Algunas memorias son más particulares que otras. Algunas son más fáciles de generalizar que otras. Es poco probable que las más particulares sean también las más generalizables; pero la memoria que más que ninguna otra parece reunir estos atributos opuestos es la de la Shoah, excepcional por su objetiva enormidad histórica, universal –o transcultural– por las emociones que despierta, empezando por el sufrimiento, quizá la más ineludible de todas las experiencias humanas. Y no solo eso: el exterminio programado de los judíos de Europa y otras minorías perseguidas durante la Segunda Guerra Mundial también es transcultural en relación con la procedencia múltiple de sus protagonistas, víctimas y verdugos, así como de todos aquellos que, en alguna medida, y con diversos grados de responsabilidad, participaron en la perpetración del genocidio.

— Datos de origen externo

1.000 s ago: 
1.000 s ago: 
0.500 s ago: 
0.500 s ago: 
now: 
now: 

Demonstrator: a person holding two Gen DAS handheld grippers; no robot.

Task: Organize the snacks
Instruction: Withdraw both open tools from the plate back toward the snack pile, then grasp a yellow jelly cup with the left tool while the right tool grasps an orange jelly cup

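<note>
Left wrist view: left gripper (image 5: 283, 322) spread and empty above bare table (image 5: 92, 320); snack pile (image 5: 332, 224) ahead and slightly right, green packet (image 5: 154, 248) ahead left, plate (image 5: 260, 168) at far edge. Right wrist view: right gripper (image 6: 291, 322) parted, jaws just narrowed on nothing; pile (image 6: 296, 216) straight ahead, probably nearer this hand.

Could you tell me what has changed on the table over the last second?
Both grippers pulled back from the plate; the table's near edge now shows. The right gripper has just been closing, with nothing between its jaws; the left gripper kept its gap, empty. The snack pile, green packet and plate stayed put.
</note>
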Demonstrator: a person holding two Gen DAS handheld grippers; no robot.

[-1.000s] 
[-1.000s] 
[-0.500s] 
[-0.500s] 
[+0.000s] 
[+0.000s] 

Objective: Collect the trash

Toda Europa contribuyó a este proceso. Algunos lo hicieron con acciones directas, otros de manera más indirecta; algunos explotando la debilidad de sus semejantes, otros poniéndose del lado de los más fuertes debido a un instinto infalible de supervivencia; algunos espoleados por la propaganda racista (que en ese momento no solo se limitaba a los países del Eje), otros priorizando su propio egoísmo mientras a sus vecinos se les negaba el derecho a existir. Desde este punto de vista, ¿tiene sentido considerar la memoria de la violencia racista como la imagen en la que reflejarse colectivamente, cada uno a través del filtro de su propia historia nacional, pero todos unidos por la conciencia del colapso político y moral de todo el continente, conciencia indispensable para su reconstrucción radical? Sin duda, tendría sentido si el impulso predominante en la Europa de posguerra hubiera sido un esfuerzo conjunto para comprender cómo se pudo llegar hasta ahí, reconocerse en la historia para ganarse el derecho a repudiarla, abrir los archivos o desacreditar ciertos mitos familiares («Tu abuelo era fascista pero no denunció a la vecina que estaba escondiendo a una pareja judía». «Bueno, entonces vale») 13y, si es necesario, crear una fractura definitiva entre las generaciones. Y luego reconocer que, si bien no faltan en las historias de cada país –en algunas más que en otras– episodios heroicos y movimientos de resistencia dignos de ser recordados (como prueba de que incluso entonces existían algunas alternativas), no se puede dar ni mucho menos por sentado que la Europa actual sea una digna heredera de esas valientes decisiones.